• Data excerpt
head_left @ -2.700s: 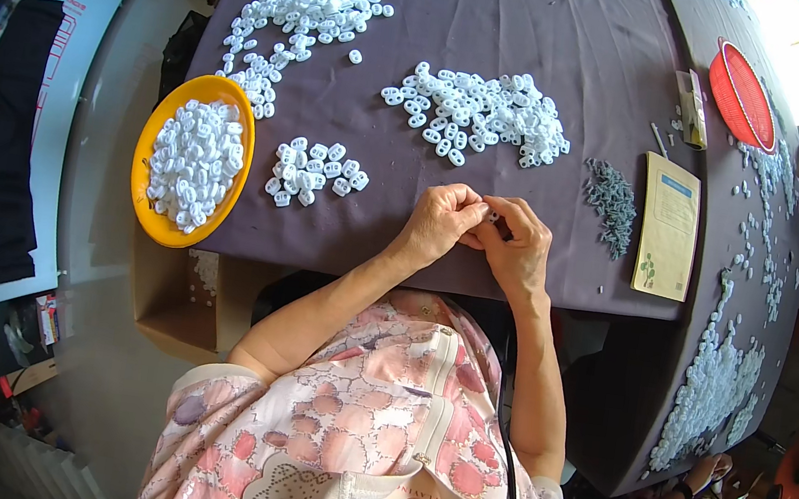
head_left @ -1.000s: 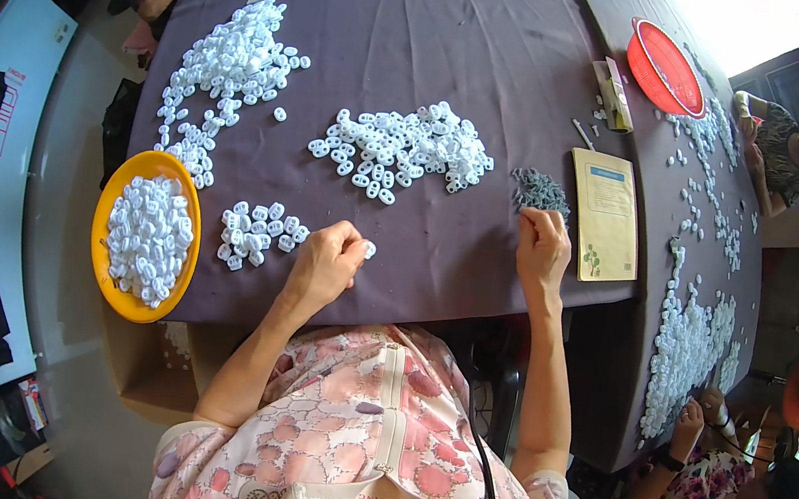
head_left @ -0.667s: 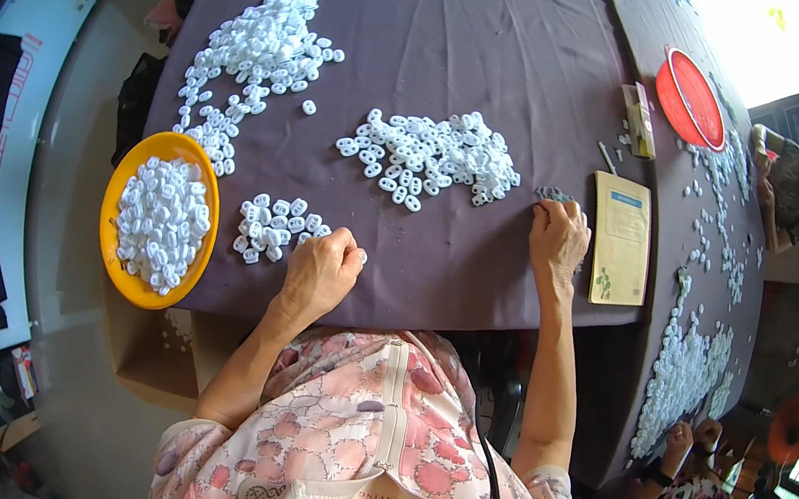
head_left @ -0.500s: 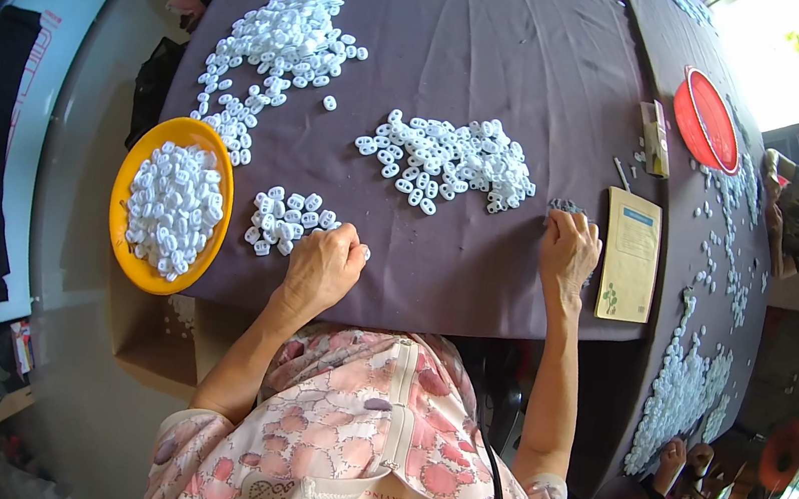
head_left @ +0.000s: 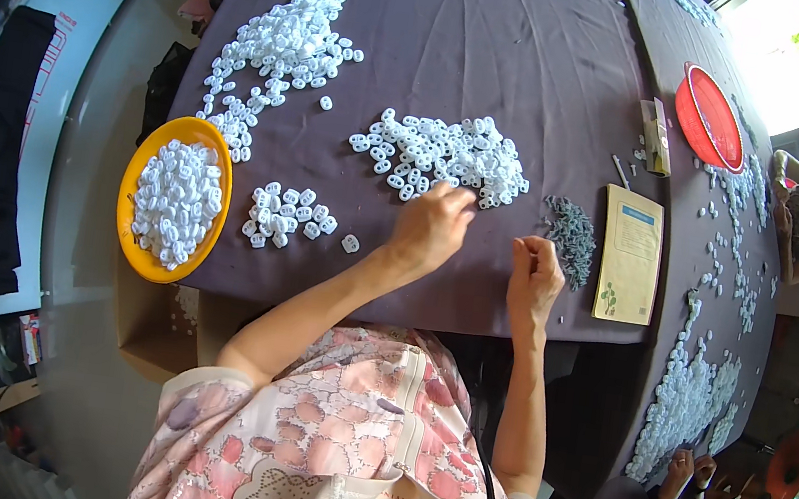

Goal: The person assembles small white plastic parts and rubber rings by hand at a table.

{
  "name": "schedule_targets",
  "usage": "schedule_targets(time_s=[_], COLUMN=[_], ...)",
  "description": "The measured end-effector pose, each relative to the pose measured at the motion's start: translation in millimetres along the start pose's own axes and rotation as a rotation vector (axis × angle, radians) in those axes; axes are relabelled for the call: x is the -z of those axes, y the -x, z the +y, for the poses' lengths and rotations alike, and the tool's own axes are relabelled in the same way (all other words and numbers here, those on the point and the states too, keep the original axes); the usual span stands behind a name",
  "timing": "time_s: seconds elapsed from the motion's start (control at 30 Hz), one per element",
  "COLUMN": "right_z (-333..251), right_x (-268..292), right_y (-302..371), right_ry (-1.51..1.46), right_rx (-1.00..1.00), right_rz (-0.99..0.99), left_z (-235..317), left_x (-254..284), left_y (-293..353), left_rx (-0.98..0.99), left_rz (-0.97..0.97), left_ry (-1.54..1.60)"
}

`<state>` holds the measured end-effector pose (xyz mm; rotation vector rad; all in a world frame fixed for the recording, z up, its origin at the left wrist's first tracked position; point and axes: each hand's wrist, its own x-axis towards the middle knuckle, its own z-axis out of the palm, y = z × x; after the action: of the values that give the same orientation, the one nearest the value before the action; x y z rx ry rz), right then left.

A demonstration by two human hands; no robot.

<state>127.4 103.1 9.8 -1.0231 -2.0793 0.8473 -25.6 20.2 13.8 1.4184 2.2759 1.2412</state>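
Note:
My left hand (head_left: pixel 435 222) is at the near edge of the middle pile of small white oval plastic pieces with holes (head_left: pixel 452 156). Its fingers are curled, and the tips are blurred. Just left of the grey heap, my right hand (head_left: pixel 537 280) is closed in a pinch; whatever it may hold is too small to make out. That heap consists of small, thin grey pieces (head_left: pixel 572 240). To the left lies a smaller group of white pieces (head_left: pixel 285 214), with a single white piece (head_left: pixel 350 243) apart from it.
An orange bowl (head_left: pixel 126 214) full of white pieces stands at the left table edge, below a large white pile (head_left: pixel 292 33). At right are a tan packet (head_left: pixel 630 260), a small box (head_left: pixel 654 137) and a red basket (head_left: pixel 683 105). Other people sit around the tables.
My left hand has moved right and away, from the small group to the middle pile, and one white piece lies uncovered. My right hand has drawn left and nearer, off the grey heap.

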Motion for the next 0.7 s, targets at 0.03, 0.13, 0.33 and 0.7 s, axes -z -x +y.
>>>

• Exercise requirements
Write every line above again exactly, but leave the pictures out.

• Exercise solution
head_left @ -2.700s: 
head_left @ -1.000s: 
head_left @ -0.667s: 
head_left @ -0.500s: 
head_left @ +0.000s: 

Goal: The person assembles small white plastic parts and rubber rings by hand at a table.

{
  "name": "schedule_targets",
  "usage": "schedule_targets(time_s=[_], COLUMN=[_], ...)",
  "description": "The measured end-effector pose, each relative to the pose measured at the motion's start: translation in millimetres along the start pose's own axes and rotation as a rotation vector (axis × angle, radians) in those axes; axes are relabelled for the call: x is the -z of those axes, y the -x, z the +y, for the poses' lengths and rotations alike, and the tool's own axes are relabelled in the same way (all other words and numbers here, those on the point and the states too, keep the original axes); the usual span stands behind a name",
  "timing": "time_s: seconds elapsed from the motion's start (control at 30 Hz), one per element",
  "COLUMN": "right_z (-333..251), right_x (-268..292), right_y (-302..371), right_ry (-1.51..1.46), right_rx (-1.00..1.00), right_rz (-0.99..0.99), left_z (-235..317), left_x (-254..284), left_y (-293..353), left_rx (-0.98..0.99), left_rz (-0.97..0.97), left_ry (-1.54..1.60)"
}

`<state>` holds the measured end-effector pose (xyz mm; rotation vector rad; all in a world frame fixed for the recording, z up, its origin at the left wrist's first tracked position; point and axes: each hand's wrist, its own x-axis towards the middle knuckle, its own z-axis out of the palm, y = z × x; after the action: of the values that give the same orientation, the one nearest the value before the action; x y z rx ry rz), right then left.

A demonstration by two human hands; no robot.

<state>127.4 103.1 9.8 -1.0231 -2.0793 0.8473 -25.6 20.2 13.8 1.4184 2.2759 1.2412</state>
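Note:
My left hand (head_left: pixel 435 222) is at the near edge of the middle pile of small white oval plastic pieces with holes (head_left: pixel 452 156). Its fingers are curled, and the tips are blurred. Just left of the grey heap, my right hand (head_left: pixel 537 280) is closed in a pinch; whatever it may hold is too small to make out. That heap consists of small, thin grey pieces (head_left: pixel 572 240). To the left lies a smaller group of white pieces (head_left: pixel 285 214), with a single white piece (head_left: pixel 350 243) apart from it.
An orange bowl (head_left: pixel 126 214) full of white pieces stands at the left table edge, below a large white pile (head_left: pixel 292 33). At right are a tan packet (head_left: pixel 630 260), a small box (head_left: pixel 654 137) and a red basket (head_left: pixel 683 105). Other people sit around the tables.
My left hand has moved right and away, from the small group to the middle pile, and one white piece lies uncovered. My right hand has drawn left and nearer, off the grey heap.
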
Motion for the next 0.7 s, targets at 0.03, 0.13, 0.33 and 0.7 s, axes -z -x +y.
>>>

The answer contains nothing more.